宮台真司は、”アベちゃん問題”について、つぎのように言ってました。

(略)性愛に例えると、安倍晋三は愛情を履き違えた<粘着質>の類です。頭山満のごとき真の右翼なら、自国に愛国者がいれば相手国にも愛国者がおり、自分が憤る事柄で相手も憤り、自分が宥和する事柄と等価な事柄で相手も宥和することを弁えるから、諸般を手打ちできます。
 ところが安倍総理の類は相手国を鬼畜呼ばわりするだけの出来の悪い水戸学派。自分の感情を表出するだけなので関係を壊し、手打ちによる落とし所を失います。もうそうなっていて、戦争でアベノミクスの成果が灰燼に帰するかもしれません。自分の感情を表出するだけの<粘着厨>が、ストーカー行為を通じて恋愛を実らせる可能性は0%。なのにストーカーを続ける。よく似ています。

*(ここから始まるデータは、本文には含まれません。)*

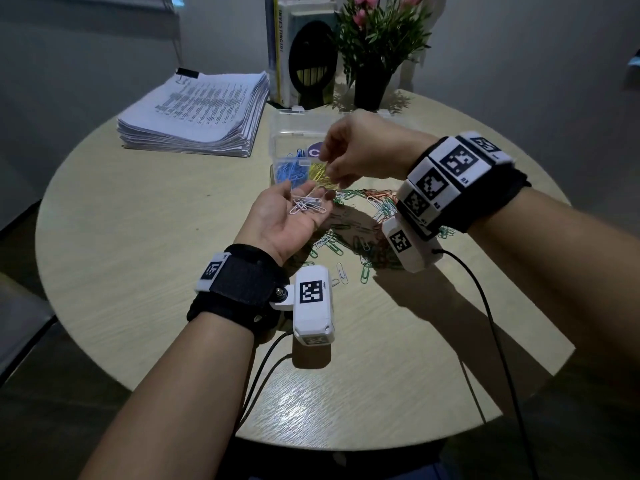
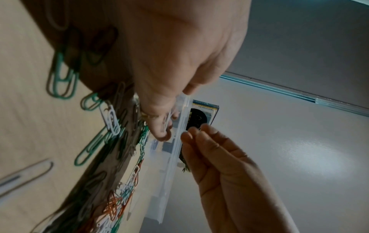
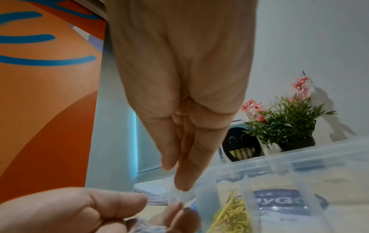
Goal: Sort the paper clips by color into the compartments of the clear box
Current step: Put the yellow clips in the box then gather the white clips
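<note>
My left hand [image 1: 301, 194] lies palm up over the round table [image 1: 138, 271], with several white paper clips [image 1: 306, 205] resting loose in it. Just above its fingers, my right hand [image 1: 325, 162] hovers with thumb and fingertips [image 3: 179, 184] drawn together. Whether a clip sits between them is unclear. The clear box [image 1: 280, 143] stands right behind both hands, blue clips [image 1: 291, 171] in its front left compartment and yellow clips [image 1: 320, 172] beside them. A mixed pile of green, orange and white clips [image 1: 367, 209] is spread on the table under my right wrist.
A thick stack of printed paper [image 1: 194, 112] lies at the back left. Upright books [image 1: 294, 46] and a potted plant [image 1: 377, 46] stand behind the box. Stray clips [image 1: 343, 273] lie near my left wrist. Cables [image 1: 485, 306] trail over the table's near edge.
</note>
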### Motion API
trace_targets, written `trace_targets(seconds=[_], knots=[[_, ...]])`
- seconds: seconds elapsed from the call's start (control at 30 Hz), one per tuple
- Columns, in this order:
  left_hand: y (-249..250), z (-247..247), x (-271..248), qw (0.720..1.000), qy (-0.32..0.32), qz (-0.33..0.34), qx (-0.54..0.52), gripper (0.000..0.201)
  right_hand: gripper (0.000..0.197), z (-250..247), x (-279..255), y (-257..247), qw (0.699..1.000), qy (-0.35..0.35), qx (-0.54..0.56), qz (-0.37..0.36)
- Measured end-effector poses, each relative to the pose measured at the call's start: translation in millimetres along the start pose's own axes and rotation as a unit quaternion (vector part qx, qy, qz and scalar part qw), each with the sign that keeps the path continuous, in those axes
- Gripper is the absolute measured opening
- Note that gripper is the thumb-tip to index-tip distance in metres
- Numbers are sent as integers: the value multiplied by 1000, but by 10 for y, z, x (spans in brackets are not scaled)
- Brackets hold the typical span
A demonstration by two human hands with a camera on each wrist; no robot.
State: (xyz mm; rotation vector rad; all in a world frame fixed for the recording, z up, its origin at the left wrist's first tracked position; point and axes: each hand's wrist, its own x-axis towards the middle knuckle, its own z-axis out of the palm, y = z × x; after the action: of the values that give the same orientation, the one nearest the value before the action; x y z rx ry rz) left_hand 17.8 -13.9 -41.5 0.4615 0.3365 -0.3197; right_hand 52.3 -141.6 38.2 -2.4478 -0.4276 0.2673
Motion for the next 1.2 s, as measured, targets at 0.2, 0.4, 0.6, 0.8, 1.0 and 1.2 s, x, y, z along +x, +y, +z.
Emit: trace_targets(seconds=[0.2,0.4,0.6,0.8,1.0,1.2], knots=[[75,-20,15,999,31,23,5,37,14,29,-78,286,971,-77,-224,44],[79,-40,37,999,43,31,5,35,49,159,-30,410,948,-95,-300,36],[72,-36,32,999,38,33,7,39,31,159,56,469,954,-94,-285,19],[70,-38,24,999,36,33,4,38,23,185,48,483,951,-98,-292,15],[70,-35,32,999,33,32,9,37,21,214,-14,453,944,-81,-320,-4],[68,-39,35,999,34,34,14,37,16,246,-36,425,950,-79,-300,11]])
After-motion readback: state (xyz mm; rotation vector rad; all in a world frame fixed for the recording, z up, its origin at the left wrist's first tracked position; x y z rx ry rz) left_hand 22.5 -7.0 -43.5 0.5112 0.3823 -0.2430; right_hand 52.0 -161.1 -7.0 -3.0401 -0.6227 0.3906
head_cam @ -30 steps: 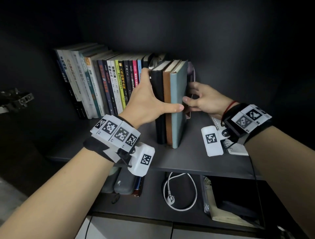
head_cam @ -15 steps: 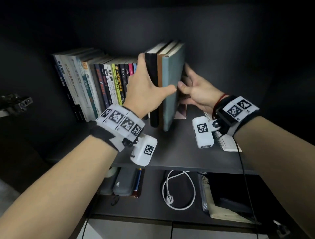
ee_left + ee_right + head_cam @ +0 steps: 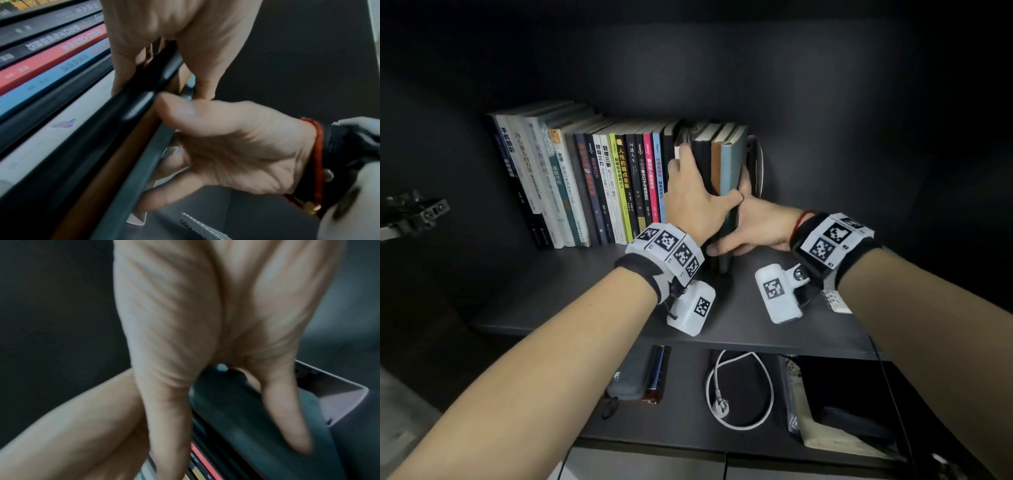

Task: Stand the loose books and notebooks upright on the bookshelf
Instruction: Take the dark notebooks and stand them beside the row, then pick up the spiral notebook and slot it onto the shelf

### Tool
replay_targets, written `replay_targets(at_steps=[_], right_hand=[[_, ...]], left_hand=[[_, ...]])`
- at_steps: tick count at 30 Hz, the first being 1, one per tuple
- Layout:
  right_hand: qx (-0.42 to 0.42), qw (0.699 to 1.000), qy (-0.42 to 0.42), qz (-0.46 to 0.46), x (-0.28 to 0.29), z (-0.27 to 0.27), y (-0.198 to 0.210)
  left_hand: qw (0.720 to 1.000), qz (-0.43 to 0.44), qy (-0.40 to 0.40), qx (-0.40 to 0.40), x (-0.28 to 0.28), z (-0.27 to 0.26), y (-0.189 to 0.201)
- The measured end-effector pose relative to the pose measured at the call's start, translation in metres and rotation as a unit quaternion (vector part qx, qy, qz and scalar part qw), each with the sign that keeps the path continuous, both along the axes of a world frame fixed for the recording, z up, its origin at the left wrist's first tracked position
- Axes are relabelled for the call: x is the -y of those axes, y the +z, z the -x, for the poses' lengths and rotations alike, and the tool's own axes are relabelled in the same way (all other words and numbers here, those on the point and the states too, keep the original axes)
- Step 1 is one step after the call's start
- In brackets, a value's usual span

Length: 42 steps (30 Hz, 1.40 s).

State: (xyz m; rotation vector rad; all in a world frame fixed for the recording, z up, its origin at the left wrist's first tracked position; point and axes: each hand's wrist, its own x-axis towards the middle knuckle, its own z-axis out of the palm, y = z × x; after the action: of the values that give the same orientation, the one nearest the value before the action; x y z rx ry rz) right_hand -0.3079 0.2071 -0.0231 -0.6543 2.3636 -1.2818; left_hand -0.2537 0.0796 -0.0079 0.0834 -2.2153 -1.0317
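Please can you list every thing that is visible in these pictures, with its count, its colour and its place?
bookshelf: one, dark grey, two boards visible
row of books: more than ten, mixed spines, upright on upper board, left
notebooks: three, black, brown, teal, upright at row's right end
spiral notebook: one, white, flat on upper board, right
cable: one, white, coiled on lower board
case: one, grey, lower board
left hand: grips notebooks
right hand: holds notebooks from right
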Motion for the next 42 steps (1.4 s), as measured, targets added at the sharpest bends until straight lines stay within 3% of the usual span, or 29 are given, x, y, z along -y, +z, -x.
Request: replay_targets(at_steps=[3, 9, 17, 23, 27, 31, 35, 38, 42], right_hand=[[-0.061, 0.997, -0.043, 0.001, 0.005, 0.006, -0.01], [-0.051, 0.997, -0.036, 0.053, -0.002, 0.031, -0.009], [-0.139, 0.986, -0.092, -0.021, 0.013, 0.052, -0.007], [-0.174, 0.967, -0.17, -0.074, 0.028, 0.048, 0.0], [-0.183, 0.961, -0.178, -0.109, 0.029, 0.045, 0.0], [-0.182, 0.949, -0.145, -0.211, 0.025, 0.032, 0.012], [-0.055, 0.958, -0.024, -0.282, -0.006, 0.025, 0.028], [-0.025, 0.967, -0.026, -0.252, -0.042, 0.018, 0.043], [-0.044, 0.943, -0.111, -0.311, -0.107, 0.02, 0.054]], left_hand=[[1.0, 0.009, -0.008, 0.002, 0.0, 0.001, 0.001], [0.997, 0.043, -0.066, 0.025, 0.024, 0.008, 0.009], [0.999, 0.041, 0.002, 0.029, 0.038, 0.025, 0.009], [0.983, 0.129, 0.072, 0.106, 0.037, 0.041, 0.019], [0.978, 0.142, 0.076, 0.131, 0.037, 0.04, 0.021], [0.981, 0.138, 0.067, 0.118, 0.036, 0.033, 0.02], [0.99, 0.09, 0.027, 0.105, 0.028, 0.025, 0.011], [0.987, -0.016, -0.065, 0.144, -0.003, 0.024, 0.004], [0.906, -0.121, -0.211, 0.346, -0.057, 0.022, -0.008]])
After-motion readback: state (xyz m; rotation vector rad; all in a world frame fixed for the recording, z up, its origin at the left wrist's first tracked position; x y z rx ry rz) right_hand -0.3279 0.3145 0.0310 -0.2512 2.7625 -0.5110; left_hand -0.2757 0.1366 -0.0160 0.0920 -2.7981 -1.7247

アベノミクスの先に国債の暴落や財政破綻を指摘する専門家も多く、今の株高も「売るために買っている」外国人投資家に支えられているにすぎないのに、誰もその”不都合な真実”を見ようとはしないのです。そして、「国土強靭化計画」なるヒットラーばりのネーミングの公共事業の大盤振る舞いが復活して、国の借金などどこ吹く風のような様相を呈しているのです。夢野久作ではないですが、唯物功利の惨毒に冒された拝金亡者たちが「愛国」を叫ぶこの悪夢のような光景。「感情の劣化」は、こんな「底がぬけた」なんでもありの状況に符号していると言うべきかもしれません。

文芸評論家の中島一夫氏は、「週刊読書人」(1月31日号)の論壇時評で、「冷戦後を生きはじめた言論空間」と題して、「ネット右翼の発生を、日本社会の右傾化や、社会的格差の拡大や貧困が生み出す鬱積といった一国的な視点ではなく、ソ連崩壊と冷戦の終焉によるグローバルなパラダイムチェンジに見出している」右派の論客・古谷経衡氏の視点を高く評価しているのですが、これなども「朝鮮人を殺せ!」というヘイトスピーチの問題の本質を見てないという点では、”実子騒動”と同じ「感情の劣化」の所産であると言わねばなりません。このように俗情と結託する批評もまた例外ではないのです。

先の国会の所信表明でも、安倍総理は「強い日本」「強い経済」などやたら「強い」という単語を連発していましたが、そうやって「強い日本」を強調したり、日本人は世界の人たちからリスペクトされているというようなテレビ番組で「すばらしい日本人」を”自演乙”する一方で、私たちは逆に日本人として人間としていちばん大事なものを忘れつつあるのではないでしょうか。中国や韓国を嗤う資格がホントにあるのかと言いたくなります。